What is required: Every line of the material is to be reproduced verbatim.

Information shown:
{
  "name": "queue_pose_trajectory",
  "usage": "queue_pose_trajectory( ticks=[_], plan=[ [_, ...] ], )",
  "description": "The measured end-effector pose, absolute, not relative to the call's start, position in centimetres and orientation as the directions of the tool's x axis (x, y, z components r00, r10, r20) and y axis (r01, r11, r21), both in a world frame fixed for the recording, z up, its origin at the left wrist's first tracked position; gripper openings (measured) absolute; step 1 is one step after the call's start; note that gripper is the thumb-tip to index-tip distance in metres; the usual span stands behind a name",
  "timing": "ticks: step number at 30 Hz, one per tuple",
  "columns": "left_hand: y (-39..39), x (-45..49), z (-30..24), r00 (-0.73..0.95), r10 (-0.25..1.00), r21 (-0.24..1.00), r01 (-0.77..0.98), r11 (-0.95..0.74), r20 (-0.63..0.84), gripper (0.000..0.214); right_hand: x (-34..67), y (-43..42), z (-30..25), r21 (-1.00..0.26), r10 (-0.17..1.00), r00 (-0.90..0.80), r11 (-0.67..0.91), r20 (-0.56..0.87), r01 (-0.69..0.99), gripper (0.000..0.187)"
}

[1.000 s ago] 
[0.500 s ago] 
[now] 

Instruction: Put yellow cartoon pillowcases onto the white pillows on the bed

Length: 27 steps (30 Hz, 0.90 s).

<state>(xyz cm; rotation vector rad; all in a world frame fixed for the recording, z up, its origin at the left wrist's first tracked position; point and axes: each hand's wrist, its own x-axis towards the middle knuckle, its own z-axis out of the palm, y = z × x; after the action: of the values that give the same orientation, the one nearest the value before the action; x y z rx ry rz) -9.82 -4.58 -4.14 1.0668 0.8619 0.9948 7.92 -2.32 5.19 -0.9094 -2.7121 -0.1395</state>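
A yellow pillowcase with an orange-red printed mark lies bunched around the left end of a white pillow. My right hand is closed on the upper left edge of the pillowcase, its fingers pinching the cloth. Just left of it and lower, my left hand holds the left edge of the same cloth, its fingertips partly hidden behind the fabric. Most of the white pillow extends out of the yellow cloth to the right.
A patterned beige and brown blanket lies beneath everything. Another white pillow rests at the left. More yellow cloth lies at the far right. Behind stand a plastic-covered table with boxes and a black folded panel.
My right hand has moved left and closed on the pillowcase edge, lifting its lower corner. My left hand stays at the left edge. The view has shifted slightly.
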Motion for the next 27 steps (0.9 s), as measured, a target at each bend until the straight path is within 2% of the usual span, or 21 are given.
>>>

Result of this task:
{
  "name": "queue_pose_trajectory",
  "usage": "queue_pose_trajectory( ticks=[_], plan=[ [_, ...] ], )",
  "description": "The measured end-effector pose, absolute, not relative to the call's start, position in centimetres and orientation as the directions of the tool's x axis (x, y, z components r00, r10, r20) and y axis (r01, r11, r21), both in a world frame fixed for the recording, z up, its origin at the left wrist's first tracked position; gripper openings (measured) absolute; step 1 is one step after the call's start; note that gripper is the thumb-tip to index-tip distance in metres; the usual span stands behind a name",
  "timing": "ticks: step number at 30 Hz, one per tuple",
  "columns": "left_hand: y (-39..39), x (-45..49), z (-30..24), r00 (-0.73..0.95), r10 (-0.25..1.00), r21 (-0.24..1.00), r01 (-0.77..0.98), r11 (-0.95..0.74), r20 (-0.63..0.84), gripper (0.000..0.214); right_hand: x (-34..67), y (-43..42), z (-30..25), r21 (-1.00..0.26), r10 (-0.17..1.00), r00 (-0.90..0.80), r11 (-0.67..0.91), r20 (-0.56..0.87), r01 (-0.69..0.99), gripper (0.000..0.187)"
}

[1.000 s ago] 
[0.500 s ago] 
[now] 

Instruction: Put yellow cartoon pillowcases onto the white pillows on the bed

Length: 27 steps (30 Hz, 0.90 s).

<state>(xyz cm; rotation vector rad; all in a world frame fixed for the recording, z up, its origin at the left wrist's first tracked position; point and axes: each hand's wrist, its own x-axis towards the middle knuckle, its own z-axis out of the palm, y = z × x; after the action: of the values that give the same orientation, the one nearest the value before the action; x y z rx ry rz) -9.82 -4.58 -4.14 1.0668 0.8619 0.9948 7.92 -2.32 5.19 -0.9094 -2.7121 -0.1395</state>
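A yellow pillowcase with an orange-red printed mark lies bunched around the left end of a white pillow. My right hand is closed on the upper left edge of the pillowcase, its fingers pinching the cloth. Just left of it and lower, my left hand holds the left edge of the same cloth, its fingertips partly hidden behind the fabric. Most of the white pillow extends out of the yellow cloth to the right.
A patterned beige and brown blanket lies beneath everything. Another white pillow rests at the left. More yellow cloth lies at the far right. Behind stand a plastic-covered table with boxes and a black folded panel.
My right hand has moved left and closed on the pillowcase edge, lifting its lower corner. My left hand stays at the left edge. The view has shifted slightly.
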Motion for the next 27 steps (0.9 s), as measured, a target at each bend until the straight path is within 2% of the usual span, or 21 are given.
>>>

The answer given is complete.